TASK TO COMPLETE:
With the first line as the start and the line containing "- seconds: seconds" as the end, write out every line of the records exactly.

TASK DATA:
===============

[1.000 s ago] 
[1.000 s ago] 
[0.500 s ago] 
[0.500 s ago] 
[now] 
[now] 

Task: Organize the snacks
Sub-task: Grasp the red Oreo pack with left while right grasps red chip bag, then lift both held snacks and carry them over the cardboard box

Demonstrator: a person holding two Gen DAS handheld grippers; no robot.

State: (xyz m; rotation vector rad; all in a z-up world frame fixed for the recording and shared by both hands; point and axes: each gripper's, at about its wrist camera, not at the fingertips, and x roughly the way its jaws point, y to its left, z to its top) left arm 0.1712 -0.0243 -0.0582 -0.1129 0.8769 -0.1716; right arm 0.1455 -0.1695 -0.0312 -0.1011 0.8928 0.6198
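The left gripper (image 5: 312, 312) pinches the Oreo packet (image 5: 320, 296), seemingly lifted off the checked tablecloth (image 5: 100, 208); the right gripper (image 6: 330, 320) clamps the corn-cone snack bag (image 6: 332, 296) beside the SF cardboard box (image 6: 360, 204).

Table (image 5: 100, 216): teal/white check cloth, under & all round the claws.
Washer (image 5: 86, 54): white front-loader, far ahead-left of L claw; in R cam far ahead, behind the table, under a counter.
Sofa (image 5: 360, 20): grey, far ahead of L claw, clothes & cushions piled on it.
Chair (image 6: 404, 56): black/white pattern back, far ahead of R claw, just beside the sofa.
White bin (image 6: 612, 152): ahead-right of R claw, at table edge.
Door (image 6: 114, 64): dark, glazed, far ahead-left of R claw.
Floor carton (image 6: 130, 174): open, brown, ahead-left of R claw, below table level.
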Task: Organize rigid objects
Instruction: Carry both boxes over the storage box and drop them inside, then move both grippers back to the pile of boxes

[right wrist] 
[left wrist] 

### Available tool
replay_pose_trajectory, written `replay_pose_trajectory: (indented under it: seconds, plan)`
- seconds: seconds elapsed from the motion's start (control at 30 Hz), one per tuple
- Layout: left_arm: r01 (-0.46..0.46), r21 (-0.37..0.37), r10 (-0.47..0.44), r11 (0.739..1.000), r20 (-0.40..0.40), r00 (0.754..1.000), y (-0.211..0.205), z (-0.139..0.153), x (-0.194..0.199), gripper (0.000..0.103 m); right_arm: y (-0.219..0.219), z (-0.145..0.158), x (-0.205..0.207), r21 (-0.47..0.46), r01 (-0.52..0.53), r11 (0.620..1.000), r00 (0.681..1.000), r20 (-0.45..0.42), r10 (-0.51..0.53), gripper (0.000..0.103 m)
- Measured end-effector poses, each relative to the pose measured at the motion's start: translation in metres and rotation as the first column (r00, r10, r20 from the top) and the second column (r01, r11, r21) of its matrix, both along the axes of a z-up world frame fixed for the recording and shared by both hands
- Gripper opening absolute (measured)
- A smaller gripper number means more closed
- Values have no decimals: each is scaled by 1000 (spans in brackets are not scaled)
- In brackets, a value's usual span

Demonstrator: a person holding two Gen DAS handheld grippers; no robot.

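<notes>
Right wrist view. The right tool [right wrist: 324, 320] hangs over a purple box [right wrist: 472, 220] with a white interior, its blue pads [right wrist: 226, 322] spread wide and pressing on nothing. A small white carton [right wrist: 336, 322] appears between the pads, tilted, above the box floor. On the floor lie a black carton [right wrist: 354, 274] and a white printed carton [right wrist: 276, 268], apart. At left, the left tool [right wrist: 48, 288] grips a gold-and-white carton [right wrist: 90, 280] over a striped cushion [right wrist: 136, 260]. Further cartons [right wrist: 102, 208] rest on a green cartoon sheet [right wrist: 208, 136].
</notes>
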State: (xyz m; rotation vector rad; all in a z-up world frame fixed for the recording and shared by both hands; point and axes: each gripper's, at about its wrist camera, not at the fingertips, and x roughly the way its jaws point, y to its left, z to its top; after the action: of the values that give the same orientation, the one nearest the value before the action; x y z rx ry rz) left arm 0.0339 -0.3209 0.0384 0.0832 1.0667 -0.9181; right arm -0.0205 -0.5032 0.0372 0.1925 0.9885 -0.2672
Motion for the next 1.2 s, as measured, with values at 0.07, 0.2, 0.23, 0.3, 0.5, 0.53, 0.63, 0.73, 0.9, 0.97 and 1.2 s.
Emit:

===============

SOLUTION FOR THIS EXERCISE:
[1.000 s ago] 
[1.000 s ago] 
[0.500 s ago] 
[0.500 s ago] 
[now] 
[now] 

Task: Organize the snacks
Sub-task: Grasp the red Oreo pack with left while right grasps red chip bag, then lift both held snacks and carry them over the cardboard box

Demonstrator: a person holding two Gen DAS handheld grippers; no robot.

State: (xyz m; rotation vector rad; all in a z-up world frame fixed for the recording and shared by both hands; point and axes: each gripper's, at about its wrist camera, not at the fingertips, and x roughly the way its jaws point, y to its left, z to its top) left arm 0.1712 -0.0243 -0.0582 -0.1129 0.8769 -0.1716; right arm 0.1455 -0.1695 -0.0312 -0.1011 0.8928 0.6198
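The left gripper (image 5: 312, 312) pinches the Oreo packet (image 5: 320, 296), seemingly lifted off the checked tablecloth (image 5: 100, 208); the right gripper (image 6: 330, 320) clamps the corn-cone snack bag (image 6: 332, 296) beside the SF cardboard box (image 6: 360, 204).

Table (image 5: 100, 216): teal/white check cloth, under & all round the claws.
Washer (image 5: 86, 54): white front-loader, far ahead-left of L claw; in R cam far ahead, behind the table, under a counter.
Sofa (image 5: 360, 20): grey, far ahead of L claw, clothes & cushions piled on it.
Chair (image 6: 404, 56): black/white pattern back, far ahead of R claw, just beside the sofa.
White bin (image 6: 612, 152): ahead-right of R claw, at table edge.
Door (image 6: 114, 64): dark, glazed, far ahead-left of R claw.
Floor carton (image 6: 130, 174): open, brown, ahead-left of R claw, below table level.
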Task: Organize rigid objects
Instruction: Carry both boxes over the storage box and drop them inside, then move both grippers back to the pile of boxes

[right wrist] 
[left wrist] 

### Available tool
replay_pose_trajectory, written `replay_pose_trajectory: (indented under it: seconds, plan)`
- seconds: seconds elapsed from the motion's start (control at 30 Hz), one per tuple

There is no more to the exercise.